What is needed
Should the word "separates" occur in a line of the records, copy that line.

Items from a dataset
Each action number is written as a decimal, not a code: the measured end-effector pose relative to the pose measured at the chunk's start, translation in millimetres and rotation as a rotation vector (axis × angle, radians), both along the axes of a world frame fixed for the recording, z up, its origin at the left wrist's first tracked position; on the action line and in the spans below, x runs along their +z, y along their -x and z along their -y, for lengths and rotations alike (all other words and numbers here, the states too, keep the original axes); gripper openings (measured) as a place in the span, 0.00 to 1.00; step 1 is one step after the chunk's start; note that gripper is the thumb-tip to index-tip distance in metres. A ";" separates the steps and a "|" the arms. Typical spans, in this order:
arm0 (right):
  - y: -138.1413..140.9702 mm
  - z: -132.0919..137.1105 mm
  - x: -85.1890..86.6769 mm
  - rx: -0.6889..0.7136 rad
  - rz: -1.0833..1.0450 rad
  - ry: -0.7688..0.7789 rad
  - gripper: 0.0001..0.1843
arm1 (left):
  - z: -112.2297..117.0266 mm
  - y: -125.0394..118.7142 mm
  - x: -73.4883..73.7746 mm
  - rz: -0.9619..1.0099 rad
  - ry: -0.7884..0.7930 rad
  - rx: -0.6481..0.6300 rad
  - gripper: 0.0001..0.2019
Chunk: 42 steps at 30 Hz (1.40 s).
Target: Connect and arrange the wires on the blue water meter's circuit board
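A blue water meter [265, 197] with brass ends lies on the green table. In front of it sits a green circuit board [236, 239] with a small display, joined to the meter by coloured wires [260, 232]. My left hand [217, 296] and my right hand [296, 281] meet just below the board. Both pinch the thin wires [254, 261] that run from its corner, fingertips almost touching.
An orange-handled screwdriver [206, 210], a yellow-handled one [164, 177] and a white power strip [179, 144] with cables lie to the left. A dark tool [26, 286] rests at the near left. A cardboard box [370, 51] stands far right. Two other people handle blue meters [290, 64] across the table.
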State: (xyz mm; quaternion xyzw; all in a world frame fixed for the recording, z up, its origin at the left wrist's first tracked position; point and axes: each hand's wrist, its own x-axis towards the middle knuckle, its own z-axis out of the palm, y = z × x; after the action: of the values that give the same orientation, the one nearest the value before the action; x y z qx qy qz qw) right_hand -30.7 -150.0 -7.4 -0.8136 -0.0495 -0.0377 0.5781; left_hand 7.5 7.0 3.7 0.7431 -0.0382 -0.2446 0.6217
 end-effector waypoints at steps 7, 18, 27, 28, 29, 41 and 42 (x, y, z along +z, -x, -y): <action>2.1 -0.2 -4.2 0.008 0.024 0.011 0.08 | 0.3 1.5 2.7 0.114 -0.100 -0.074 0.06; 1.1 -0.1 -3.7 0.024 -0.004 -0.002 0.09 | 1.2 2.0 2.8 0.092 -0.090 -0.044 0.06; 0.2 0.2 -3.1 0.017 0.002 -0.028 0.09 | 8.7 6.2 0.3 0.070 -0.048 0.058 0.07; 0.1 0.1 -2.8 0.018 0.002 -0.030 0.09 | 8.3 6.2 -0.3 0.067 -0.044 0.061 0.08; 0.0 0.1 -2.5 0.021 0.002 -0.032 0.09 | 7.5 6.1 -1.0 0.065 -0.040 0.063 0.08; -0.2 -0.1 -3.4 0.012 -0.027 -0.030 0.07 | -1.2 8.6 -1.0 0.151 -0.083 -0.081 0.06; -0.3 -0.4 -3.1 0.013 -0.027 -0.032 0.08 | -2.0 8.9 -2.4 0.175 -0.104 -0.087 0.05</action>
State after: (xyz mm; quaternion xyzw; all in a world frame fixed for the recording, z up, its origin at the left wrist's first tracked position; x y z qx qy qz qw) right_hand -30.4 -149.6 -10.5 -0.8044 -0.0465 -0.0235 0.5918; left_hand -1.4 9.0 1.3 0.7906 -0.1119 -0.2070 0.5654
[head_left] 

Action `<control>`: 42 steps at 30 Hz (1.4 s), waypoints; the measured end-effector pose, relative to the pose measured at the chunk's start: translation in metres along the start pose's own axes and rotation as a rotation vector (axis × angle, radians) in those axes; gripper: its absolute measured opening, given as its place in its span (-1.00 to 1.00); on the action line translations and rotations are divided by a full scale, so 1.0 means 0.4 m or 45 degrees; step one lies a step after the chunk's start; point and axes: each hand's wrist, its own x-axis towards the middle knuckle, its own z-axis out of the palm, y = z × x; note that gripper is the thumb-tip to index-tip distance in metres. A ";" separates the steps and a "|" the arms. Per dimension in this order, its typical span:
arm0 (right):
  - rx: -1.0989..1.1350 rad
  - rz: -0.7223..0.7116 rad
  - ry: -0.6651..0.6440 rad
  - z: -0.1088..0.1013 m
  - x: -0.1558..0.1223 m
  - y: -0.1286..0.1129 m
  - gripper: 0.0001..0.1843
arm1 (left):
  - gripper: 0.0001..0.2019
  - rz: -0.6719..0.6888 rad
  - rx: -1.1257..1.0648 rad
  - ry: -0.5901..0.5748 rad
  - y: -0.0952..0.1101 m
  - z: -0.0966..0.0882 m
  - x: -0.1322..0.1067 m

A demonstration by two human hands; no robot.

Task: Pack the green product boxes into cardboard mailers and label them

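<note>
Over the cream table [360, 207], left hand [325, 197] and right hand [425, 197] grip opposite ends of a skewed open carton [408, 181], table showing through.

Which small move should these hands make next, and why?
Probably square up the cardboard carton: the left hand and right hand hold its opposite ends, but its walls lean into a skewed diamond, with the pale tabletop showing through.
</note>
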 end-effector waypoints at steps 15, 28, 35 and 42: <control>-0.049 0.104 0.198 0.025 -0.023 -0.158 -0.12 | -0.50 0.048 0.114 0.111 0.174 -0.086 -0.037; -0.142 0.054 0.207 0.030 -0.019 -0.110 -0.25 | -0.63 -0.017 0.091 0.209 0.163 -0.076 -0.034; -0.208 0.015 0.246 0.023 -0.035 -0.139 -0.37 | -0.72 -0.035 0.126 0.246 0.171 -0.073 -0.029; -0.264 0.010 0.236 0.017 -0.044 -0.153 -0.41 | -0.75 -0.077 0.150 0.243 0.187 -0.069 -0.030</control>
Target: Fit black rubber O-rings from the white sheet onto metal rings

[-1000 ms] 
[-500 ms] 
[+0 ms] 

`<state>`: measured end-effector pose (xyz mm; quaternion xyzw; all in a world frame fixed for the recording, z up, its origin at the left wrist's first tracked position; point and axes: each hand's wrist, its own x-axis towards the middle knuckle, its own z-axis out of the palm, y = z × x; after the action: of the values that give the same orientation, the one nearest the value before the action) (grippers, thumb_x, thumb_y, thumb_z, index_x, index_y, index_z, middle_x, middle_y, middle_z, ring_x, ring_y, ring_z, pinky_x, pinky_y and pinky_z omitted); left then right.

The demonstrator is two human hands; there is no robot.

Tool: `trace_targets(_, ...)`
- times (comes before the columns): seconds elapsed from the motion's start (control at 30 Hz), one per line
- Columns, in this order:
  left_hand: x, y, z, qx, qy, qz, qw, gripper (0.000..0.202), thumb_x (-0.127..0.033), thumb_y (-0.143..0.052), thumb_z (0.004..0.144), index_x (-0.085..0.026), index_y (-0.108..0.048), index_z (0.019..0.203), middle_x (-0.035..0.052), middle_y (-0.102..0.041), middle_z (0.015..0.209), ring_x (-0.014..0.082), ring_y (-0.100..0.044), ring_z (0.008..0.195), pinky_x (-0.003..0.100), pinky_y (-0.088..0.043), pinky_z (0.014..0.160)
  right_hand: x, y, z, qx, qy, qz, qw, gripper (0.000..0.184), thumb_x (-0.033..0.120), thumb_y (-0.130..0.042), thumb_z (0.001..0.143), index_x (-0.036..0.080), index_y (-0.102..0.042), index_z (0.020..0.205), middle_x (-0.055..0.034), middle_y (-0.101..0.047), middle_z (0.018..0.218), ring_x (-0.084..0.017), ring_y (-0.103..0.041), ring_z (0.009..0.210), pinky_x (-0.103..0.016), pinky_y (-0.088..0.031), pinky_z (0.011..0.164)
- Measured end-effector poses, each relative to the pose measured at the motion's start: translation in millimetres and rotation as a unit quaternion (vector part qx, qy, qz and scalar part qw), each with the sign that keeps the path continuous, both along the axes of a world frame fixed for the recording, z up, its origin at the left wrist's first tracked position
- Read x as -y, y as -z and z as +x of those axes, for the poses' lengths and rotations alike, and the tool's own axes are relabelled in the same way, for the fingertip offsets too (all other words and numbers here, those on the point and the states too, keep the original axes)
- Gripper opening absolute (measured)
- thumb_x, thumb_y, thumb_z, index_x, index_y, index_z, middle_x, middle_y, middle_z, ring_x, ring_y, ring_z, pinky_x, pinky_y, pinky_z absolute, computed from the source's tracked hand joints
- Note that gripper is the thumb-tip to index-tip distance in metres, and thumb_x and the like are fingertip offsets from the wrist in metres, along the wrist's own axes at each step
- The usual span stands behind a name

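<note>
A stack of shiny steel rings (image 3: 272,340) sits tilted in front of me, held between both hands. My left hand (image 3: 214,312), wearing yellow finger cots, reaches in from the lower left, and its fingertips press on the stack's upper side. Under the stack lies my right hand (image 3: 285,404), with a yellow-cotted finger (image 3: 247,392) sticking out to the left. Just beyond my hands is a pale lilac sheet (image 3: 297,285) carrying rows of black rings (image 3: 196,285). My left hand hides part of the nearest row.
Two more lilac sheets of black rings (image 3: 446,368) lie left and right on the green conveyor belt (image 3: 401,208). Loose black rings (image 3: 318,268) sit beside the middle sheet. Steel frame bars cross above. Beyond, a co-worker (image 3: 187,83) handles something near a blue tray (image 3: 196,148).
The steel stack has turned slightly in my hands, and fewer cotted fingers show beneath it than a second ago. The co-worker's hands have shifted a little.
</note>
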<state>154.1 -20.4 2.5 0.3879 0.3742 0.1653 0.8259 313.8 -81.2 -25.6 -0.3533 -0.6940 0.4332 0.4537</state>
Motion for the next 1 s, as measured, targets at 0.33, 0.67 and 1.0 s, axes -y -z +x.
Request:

Exercise output
Each action number is written as a decimal, not a code: the measured end-effector pose relative to the pose measured at the chunk's start, translation in millimetres and rotation as a rotation vector (axis × angle, radians), both along the axes of a world frame fixed for the recording, z up, its origin at the left wrist's first tracked position; on the action line and in the spans below, x runs along their +z, y along their -x and z along their -y, for lengths and rotations alike (all other words and numbers here, the states too, keep the original axes); gripper openings (measured) as a place in the span, 0.00 to 1.00; step 1 is one step after the chunk's start; note that gripper is the thumb-tip to index-tip distance in metres. A ";" separates the steps and a "|" the arms. Typical spans, in this order:
Action `<control>`: 42 steps at 30 Hz (1.4 s), waypoints; the measured end-effector pose, relative to the pose measured at the chunk's start: translation in metres along the start pose's own axes and rotation as a rotation vector (axis × angle, radians) in those axes; gripper: its absolute measured opening, given as its place in its span (-1.00 to 1.00); on the action line translations and rotations are divided by a full scale, so 1.0 means 0.4 m or 45 degrees; step one lies a step after the chunk's start; point and axes: each hand's wrist, its own x-axis towards the middle knuckle, its own z-axis out of the palm, y = z × x; note that gripper is the thumb-tip to index-tip distance in metres. A ";" separates the steps and a "|" the arms. Per dimension in this order, its typical span:

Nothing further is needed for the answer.